Аннели на ощупь: сначала напружинена — ее тело спорит со мной; потом — когда я накрываю ее своими губами — смягчается, ее решимость встать, собраться, идти куда-то (Куда? Зачем?) проходит. Мои касания снимают спазм, она забывает, чего хотела только что, и начинает желать того, чего хочу я. Биология тут не может ничего объяснить; дело, наверное, в физике: или микрогравитация, или магнетизм, или статическое электричество — притягивает мои колени к ее коленям, мое лоно к ее лону, мои ладони к ее ладоням. Нам надо касаться друг друга всем, и разорвать это прикосновение больно. Физика учит: если поднести атомы разных тел достаточно близко друг к другу, они могут вступить во взаимодействие, и два тела станут одним. Я ложусь на Аннели — губы к губам, бедра к бедрам, соски к соскам — и прошусь в нее.
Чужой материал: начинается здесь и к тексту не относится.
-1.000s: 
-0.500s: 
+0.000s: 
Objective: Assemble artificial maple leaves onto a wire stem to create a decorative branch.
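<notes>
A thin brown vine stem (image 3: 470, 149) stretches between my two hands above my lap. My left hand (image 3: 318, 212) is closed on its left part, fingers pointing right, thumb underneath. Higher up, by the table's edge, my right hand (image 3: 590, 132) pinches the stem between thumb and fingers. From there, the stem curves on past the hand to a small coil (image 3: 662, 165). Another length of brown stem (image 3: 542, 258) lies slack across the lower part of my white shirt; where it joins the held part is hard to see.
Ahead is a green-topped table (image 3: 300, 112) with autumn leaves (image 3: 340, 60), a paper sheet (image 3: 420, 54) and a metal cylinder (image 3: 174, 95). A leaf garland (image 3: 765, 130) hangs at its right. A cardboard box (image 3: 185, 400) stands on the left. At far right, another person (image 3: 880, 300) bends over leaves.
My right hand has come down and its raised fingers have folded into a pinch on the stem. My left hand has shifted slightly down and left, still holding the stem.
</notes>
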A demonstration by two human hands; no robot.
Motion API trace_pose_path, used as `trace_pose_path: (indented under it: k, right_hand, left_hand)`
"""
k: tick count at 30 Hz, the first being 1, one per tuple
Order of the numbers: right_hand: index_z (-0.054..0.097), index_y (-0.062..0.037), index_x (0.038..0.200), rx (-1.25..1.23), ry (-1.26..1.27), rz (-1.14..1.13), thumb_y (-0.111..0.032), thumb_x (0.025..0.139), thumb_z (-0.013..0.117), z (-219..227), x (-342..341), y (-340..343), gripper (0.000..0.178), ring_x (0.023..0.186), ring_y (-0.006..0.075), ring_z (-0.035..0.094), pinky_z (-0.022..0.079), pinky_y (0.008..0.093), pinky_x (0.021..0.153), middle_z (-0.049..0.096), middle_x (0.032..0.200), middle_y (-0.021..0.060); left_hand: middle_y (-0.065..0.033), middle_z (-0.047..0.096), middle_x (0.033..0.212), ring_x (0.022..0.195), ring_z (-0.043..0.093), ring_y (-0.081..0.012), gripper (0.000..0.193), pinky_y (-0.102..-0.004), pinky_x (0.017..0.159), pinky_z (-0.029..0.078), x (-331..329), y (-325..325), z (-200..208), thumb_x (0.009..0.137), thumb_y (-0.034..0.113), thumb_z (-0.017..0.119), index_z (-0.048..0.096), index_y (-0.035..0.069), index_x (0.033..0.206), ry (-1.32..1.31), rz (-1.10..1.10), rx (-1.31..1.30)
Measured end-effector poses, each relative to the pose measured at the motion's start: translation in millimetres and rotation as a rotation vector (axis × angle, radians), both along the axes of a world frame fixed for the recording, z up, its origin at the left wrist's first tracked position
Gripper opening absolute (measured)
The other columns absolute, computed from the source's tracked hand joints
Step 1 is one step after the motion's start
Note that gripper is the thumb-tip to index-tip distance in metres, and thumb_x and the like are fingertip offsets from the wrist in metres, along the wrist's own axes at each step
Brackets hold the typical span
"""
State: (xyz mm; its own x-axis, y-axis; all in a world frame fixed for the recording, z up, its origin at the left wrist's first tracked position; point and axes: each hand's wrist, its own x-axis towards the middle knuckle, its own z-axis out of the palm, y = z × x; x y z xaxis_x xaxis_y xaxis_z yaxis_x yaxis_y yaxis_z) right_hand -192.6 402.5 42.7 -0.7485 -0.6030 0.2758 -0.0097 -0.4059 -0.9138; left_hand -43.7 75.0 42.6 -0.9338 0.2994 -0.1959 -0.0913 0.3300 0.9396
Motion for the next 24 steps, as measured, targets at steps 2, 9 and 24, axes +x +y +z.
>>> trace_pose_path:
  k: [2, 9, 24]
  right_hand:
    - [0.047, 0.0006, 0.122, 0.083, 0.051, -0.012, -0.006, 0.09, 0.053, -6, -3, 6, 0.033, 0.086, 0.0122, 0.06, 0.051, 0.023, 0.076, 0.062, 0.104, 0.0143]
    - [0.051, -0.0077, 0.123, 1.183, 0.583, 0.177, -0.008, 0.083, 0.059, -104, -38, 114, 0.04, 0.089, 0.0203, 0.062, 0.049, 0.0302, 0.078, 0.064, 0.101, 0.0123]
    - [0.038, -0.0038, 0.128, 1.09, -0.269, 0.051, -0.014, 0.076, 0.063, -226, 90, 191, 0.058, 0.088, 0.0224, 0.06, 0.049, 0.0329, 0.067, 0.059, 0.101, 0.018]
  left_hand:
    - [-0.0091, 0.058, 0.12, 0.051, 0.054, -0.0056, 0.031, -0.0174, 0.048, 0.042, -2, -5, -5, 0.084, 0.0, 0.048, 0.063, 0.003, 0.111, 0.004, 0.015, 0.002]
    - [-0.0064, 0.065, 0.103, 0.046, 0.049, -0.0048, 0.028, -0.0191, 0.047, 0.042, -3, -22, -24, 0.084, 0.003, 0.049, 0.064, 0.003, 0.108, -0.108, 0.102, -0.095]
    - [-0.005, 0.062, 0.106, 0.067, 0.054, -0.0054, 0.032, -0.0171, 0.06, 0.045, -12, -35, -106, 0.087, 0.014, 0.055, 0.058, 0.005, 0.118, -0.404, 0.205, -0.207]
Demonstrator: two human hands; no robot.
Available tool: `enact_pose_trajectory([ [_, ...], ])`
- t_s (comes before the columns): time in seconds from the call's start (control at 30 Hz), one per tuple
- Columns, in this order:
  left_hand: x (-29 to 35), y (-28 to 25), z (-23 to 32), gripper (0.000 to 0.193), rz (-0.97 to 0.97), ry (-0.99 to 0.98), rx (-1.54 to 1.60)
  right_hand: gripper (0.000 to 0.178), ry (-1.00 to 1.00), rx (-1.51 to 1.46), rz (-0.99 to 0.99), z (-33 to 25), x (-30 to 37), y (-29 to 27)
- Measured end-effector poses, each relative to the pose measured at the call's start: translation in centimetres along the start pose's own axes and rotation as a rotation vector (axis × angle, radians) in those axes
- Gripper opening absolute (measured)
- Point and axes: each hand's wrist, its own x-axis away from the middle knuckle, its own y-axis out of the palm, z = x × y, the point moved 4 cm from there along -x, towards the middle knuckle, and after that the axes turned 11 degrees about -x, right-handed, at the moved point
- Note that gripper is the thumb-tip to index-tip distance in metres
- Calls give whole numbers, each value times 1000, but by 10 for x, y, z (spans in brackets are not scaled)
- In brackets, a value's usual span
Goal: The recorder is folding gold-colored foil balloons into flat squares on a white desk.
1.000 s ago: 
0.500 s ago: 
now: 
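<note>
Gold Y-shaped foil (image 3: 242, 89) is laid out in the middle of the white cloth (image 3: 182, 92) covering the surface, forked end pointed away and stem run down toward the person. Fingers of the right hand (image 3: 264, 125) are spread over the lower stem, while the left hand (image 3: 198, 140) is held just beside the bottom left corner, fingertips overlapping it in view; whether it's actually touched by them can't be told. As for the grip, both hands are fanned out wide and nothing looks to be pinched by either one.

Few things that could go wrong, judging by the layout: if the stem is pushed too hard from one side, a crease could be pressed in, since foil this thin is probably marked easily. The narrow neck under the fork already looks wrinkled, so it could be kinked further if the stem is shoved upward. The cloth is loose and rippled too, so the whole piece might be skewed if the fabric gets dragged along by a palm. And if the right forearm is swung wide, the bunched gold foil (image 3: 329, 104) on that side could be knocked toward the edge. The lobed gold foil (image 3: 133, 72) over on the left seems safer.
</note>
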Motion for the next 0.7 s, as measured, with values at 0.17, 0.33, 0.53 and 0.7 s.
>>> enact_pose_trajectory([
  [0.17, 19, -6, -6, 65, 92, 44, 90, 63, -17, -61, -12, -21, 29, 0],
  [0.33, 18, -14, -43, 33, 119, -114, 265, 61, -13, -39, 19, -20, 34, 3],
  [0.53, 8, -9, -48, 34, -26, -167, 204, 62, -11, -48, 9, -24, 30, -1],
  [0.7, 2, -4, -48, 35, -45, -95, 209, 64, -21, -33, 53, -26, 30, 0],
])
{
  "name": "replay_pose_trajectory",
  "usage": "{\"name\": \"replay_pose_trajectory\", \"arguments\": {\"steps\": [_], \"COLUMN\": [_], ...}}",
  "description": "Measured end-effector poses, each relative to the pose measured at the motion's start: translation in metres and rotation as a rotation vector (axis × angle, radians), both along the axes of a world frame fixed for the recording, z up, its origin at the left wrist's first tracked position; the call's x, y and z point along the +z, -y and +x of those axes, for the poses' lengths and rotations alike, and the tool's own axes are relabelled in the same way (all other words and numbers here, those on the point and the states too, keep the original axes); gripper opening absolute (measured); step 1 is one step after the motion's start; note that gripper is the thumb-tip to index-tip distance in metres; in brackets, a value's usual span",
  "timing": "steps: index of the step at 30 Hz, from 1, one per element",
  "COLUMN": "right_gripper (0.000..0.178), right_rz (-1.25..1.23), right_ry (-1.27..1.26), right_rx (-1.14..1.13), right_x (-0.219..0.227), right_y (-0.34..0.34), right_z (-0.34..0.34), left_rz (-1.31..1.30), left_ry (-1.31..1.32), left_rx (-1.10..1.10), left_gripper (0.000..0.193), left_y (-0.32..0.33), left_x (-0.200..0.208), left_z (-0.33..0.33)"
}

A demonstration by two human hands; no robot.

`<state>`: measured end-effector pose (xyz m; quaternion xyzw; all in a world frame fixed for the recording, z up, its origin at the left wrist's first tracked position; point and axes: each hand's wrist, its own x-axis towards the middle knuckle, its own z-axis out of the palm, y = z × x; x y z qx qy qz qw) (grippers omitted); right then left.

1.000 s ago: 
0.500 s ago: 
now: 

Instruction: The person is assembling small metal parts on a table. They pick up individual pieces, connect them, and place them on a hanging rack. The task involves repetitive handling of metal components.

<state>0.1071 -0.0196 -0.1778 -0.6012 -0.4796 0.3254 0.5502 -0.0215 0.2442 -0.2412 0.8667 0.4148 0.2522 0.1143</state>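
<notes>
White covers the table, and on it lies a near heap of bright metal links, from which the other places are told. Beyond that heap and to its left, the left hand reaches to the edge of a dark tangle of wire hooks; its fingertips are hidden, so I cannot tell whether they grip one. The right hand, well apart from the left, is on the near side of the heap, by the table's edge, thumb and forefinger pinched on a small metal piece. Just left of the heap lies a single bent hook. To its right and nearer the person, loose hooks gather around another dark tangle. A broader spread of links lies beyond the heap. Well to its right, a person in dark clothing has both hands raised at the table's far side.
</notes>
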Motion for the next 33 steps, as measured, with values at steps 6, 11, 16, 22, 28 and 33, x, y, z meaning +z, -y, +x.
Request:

Она открывается мне сразу сверху и снизу, мы замыкаемся друг на друга и образуем бесконечность. И опять все иначе — не так, как в штормовой первый раз, не так, как в нескончаемый и изнурительный второй, не так, как в неспешный, осторожный третий. Сейчас мы сочетаемся, сливаемся. В темноте нет очертаний, и нам остаются одни касания, скольжения, щекотка, поглаживания и нарастающий зуд плоти, слепые облизывания, царапанье и укусы, трение и желанная боль. Лихорадка. Шепот — умоляющий, жалобный, подстегивающий. Нет ее и нет меня; мы кричим синхронно, мы дышим синхронно, наш пульс синхронизируется. Когда я делаю неловко и мы случайно распадаемся, Аннели паникует: «Нет-нет-нет-нет-нет!» — и сама скорее помогает мне вернуться в себя. Ее пальцы пытаются охватить мои ягодицы, вдавливают меня так глубоко, как я только могу, держат там — «Останься!» — и, не позволяя мне больше шевелиться, она распластывается, истирается об меня, подмахивает по-женски неумело. Она думает, что так сможет быть ближе ко мне. Потом ей становится мало такого, она хочет сцепиться со мной еще жестче, еще надежнее и отчаянней; перехватывает меня ловчее, ее палец нащупывает струящийся потом желоб между двумя моими половинами, гладит сначала и вдруг вонзается в меня, прямо внутрь; я дергаюсь — посаженный на крючок, — но другой рукой Аннели обнимает мой затылок, прижимает мое лицо к своему с внезапной силой и смеется сквозь стон. И чтобы наказать ее, я отвечаю ей тем же — но злее, настойчивей. Она неслышно вскрикивает. Хватаю ее обритую голову, сую ей пальцы в рот. И так, прорастая друг в друга корнями, лишенные уже подвижности, мы ерзаем, бьемся, раззуживаем один другого. Аннели кончает первая — и ей уже не надо, любовная чесотка отступила, теперь она чувствует все чрезмерно, — но я не оставлю ее, пока не получу своего. И я уже пытаю ее, пытаю — пока ее боль не сжигает наконец и меня.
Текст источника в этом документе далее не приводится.